Anyhow, the post in question involved a few players fans might guess – Rickey Henderson leading off (13,122 PA), Tris Speaker batting third (11,334 PA), for example, and a few surprises – no Babe Ruth, Charlie Grimm in the six-hole (3,729 PA) and Eddie Murray batting cleanup (8,775 PA).

Mickey Doolin, however, was the one name on the list I wasn’t even sure I’d ever heard. Oh, the name, sure – it’s common enough – but could I have said he was an MLB player? No.

However, Michael Joseph Doolin is the MLB career leader in batting seventh. He hit there 5,415 times, according to “20th Century Baseball.”

I decided to do a quick check and hit Doolin’s front page and game logs in Baseball Reference to make sure the guy had at least 5,415 plate appearances and to make sure the better part of them for at least a while were in the seven-hole.

Sure enough, he had 6,612 PA in his career and from 1909-11, covering 1,728 trips to the plate for the Philadelphia Phillies, Doolin batted seventh for every PA but two – once he hit fifth and once he pinch-hit ninth in the order.

A good-enough-for-government-work check, right?
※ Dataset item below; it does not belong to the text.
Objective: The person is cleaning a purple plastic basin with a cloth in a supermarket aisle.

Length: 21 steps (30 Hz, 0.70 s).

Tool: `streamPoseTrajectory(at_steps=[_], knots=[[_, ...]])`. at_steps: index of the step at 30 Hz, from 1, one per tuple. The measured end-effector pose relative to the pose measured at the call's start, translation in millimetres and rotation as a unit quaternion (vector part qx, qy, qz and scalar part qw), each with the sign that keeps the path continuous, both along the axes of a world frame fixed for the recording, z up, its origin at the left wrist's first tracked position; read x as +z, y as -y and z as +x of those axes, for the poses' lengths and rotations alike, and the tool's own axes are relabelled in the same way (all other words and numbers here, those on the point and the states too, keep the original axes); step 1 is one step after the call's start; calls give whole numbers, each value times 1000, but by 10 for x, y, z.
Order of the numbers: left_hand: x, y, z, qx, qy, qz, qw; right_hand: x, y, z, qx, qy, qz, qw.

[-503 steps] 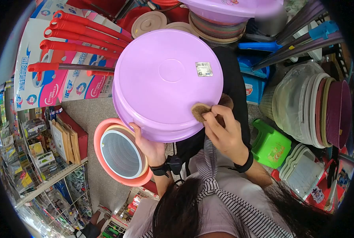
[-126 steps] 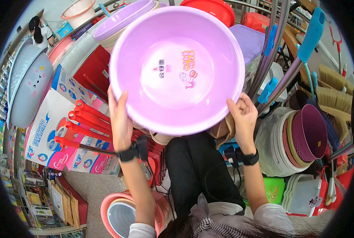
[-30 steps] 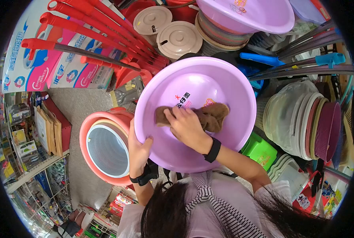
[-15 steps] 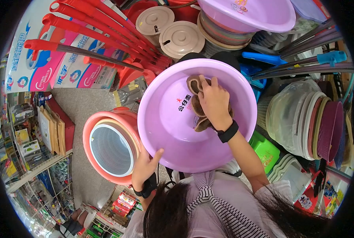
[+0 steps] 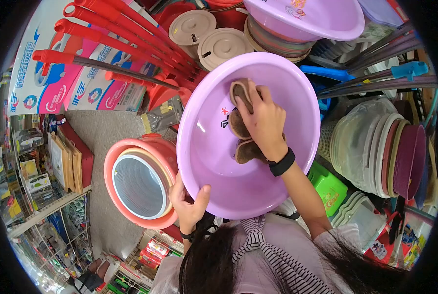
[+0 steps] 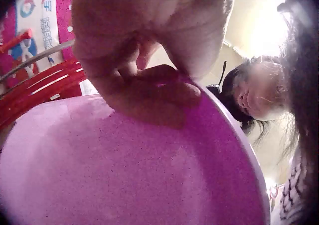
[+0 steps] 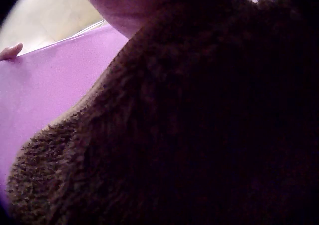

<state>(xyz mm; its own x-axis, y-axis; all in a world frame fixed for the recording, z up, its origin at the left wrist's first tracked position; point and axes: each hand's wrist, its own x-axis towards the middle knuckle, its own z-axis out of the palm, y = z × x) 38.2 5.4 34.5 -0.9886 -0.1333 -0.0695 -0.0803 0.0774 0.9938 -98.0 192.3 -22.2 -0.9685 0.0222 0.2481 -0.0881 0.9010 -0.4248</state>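
A lilac plastic basin (image 5: 206,161) stands tilted in front of the person's chest in the head view, its inside facing up. At its near left rim, the left hand (image 5: 189,206) grips the edge; the left wrist view shows curled fingers (image 6: 149,98) against the basin wall (image 6: 99,170). Inside the basin, the right hand (image 5: 267,120) holds a bunched brown fuzzy cloth (image 5: 239,125) with pale edges against the far wall. Hand and cloth hide part of the printed lettering on the bottom. Dark cloth pile (image 7: 75,170) fills most of the right wrist view.
Nested pink and grey tubs (image 5: 138,186) stand on the floor at left. Red-handled tools (image 5: 125,41) lean at upper left, beside lidded pails (image 5: 224,49). Stacked baskets (image 5: 410,161) and a green stool (image 5: 326,188) are at right. More basins (image 5: 304,24) stand behind.
Earlier the basin was bottom up, then raised by both hands. Over the last second, the right hand has carried the cloth from the near-left inside to the far side, while the basin tilted more.
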Motion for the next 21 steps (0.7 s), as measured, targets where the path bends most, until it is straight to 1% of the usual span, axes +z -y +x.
streamPoseTrajectory(at_steps=[2,4,5,7,9,13,14,15,17,19,21], knots=[[45,0,-49,-4,12,-15,1000,26,-8,-12,6,-15,-16,1000],[78,-13,-95,-8,25,-30,999,57,50,-22,84,-64,-57,993],[95,-31,-115,-6,15,-40,999,73,95,-23,82,-65,-57,993],[132,-58,-152,-8,5,-50,999,98,198,-23,125,-51,-18,991],[166,-78,-186,12,27,-38,999,63,221,-28,122,-47,-8,991],[176,-108,-186,7,11,-47,999,-26,141,-61,146,-39,51,987],[176,-122,-179,20,17,-24,999,-41,117,-70,152,-38,77,985],[176,-133,-175,33,24,-1,999,-65,96,-87,152,-38,77,985],[179,-146,-176,44,37,12,998,-101,56,-114,143,-53,93,984],[174,-152,-177,53,51,25,997,-63,-15,-129,135,-32,105,985],[154,-149,-171,66,45,39,996,-158,-130,-172,105,7,153,983]])
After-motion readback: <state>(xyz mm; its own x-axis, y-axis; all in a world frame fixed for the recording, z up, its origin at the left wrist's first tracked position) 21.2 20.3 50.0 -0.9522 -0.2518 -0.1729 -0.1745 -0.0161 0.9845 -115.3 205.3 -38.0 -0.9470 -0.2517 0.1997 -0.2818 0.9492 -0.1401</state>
By now, you’ve probably mulled over the importance of batting seventh more than anybody else, even at the MLB level. The words “this Mickey Doolin must not have been much of a hitter” probably slid across your mind.

You’d be right. The Ashland, Pa., native, who played the best part of his career with the Phillies, had a .230 career average, a .585 career OPS and never hit more than two home runs in a season.

As it turns out, Doolin is perhaps the classic example of the old-fashioned, “good-field, no-hit, middle infielder.” He was a shortstop and he turned one particular skill into a 13-year career despite having four years with averages below .205.

Mickey Doolin was a ridiculously effective thrower from his position. As the Society for American Baseball Research notes, he led the National League five times in both assists and double plays in a seven-year stretch. Sportswriter Fred Lieb once wrote that Doolin “could throw standing on his head.”

He also led the NL in fielding percentage once and in an era when the league-average fielding percentage was .930 at short, his figure was .940. The fields before and during World War I were considerably rougher than they became by even as early as 1960.

For comparison’s sake, Ozzie Smith exceeded his his peers’ average fielding figure by 12 points, merely two points better than Doolin, but the Wizard of Oz posted a career fielding percentage of .978.